Given material:

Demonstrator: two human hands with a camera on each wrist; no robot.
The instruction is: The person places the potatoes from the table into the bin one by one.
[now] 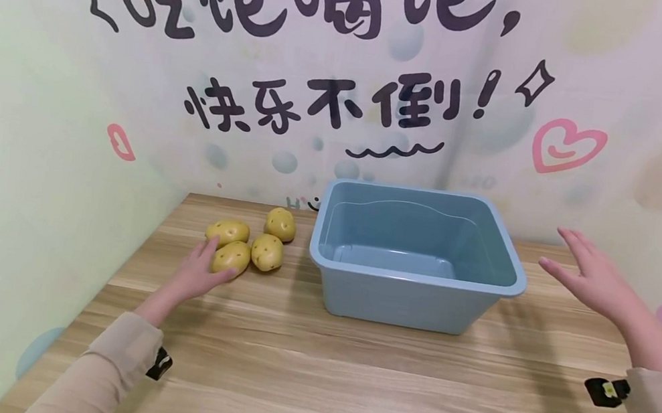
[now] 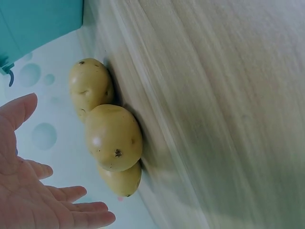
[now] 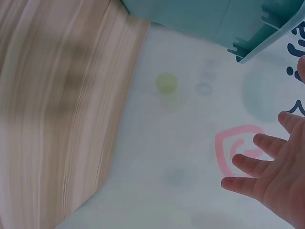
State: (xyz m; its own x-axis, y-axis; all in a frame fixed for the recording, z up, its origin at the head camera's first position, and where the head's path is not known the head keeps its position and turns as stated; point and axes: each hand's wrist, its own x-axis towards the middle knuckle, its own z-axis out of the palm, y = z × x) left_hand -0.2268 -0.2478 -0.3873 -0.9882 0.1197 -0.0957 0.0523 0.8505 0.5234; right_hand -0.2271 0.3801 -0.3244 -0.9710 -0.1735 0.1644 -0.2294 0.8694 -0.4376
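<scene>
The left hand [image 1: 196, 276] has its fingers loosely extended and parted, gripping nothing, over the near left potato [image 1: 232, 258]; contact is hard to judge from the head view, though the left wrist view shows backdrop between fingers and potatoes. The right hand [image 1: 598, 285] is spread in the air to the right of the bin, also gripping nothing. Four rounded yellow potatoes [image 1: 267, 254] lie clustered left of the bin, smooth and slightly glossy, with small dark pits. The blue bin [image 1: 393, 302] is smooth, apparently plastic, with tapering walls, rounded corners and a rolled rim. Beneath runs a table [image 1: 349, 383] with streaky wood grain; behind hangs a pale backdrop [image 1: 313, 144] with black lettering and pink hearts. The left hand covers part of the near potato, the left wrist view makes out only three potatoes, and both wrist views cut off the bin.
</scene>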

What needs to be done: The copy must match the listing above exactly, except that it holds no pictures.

Response area:
Demonstrator: two human hands with a camera on each wrist; no robot.
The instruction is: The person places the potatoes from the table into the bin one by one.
[now] 
[now] 
[now] 
State: (xyz m; its own x-axis, y-axis; all in a frame fixed for the recording, z up, its origin at the head camera's first position, and where the head's path is not known the head keeps its position and turns as stated; point and axes: each hand's wrist, its own x-axis towards the middle knuckle, its own z-axis out of the palm, y = z × x) left_hand -0.2268 -0.2478 -0.3873 -0.9882 0.1197 -0.0957 0.0523 0.8505 0.5234; right_hand -0.2271 0.3801 -0.3244 -0.9710 -0.1735 0.1644 -0.2294 0.8694 -0.4376
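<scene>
The left hand [image 1: 196, 276] has its fingers loosely extended and parted, gripping nothing, over the near left potato [image 1: 232, 258]; contact is hard to judge from the head view, though the left wrist view shows backdrop between fingers and potatoes. The right hand [image 1: 598, 285] is spread in the air to the right of the bin, also gripping nothing. Four rounded yellow potatoes [image 1: 267, 254] lie clustered left of the bin, smooth and slightly glossy, with small dark pits. The blue bin [image 1: 393, 302] is smooth, apparently plastic, with tapering walls, rounded corners and a rolled rim. Beneath runs a table [image 1: 349, 383] with streaky wood grain; behind hangs a pale backdrop [image 1: 313, 144] with black lettering and pink hearts. The left hand covers part of the near potato, the left wrist view makes out only three potatoes, and both wrist views cut off the bin.
</scene>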

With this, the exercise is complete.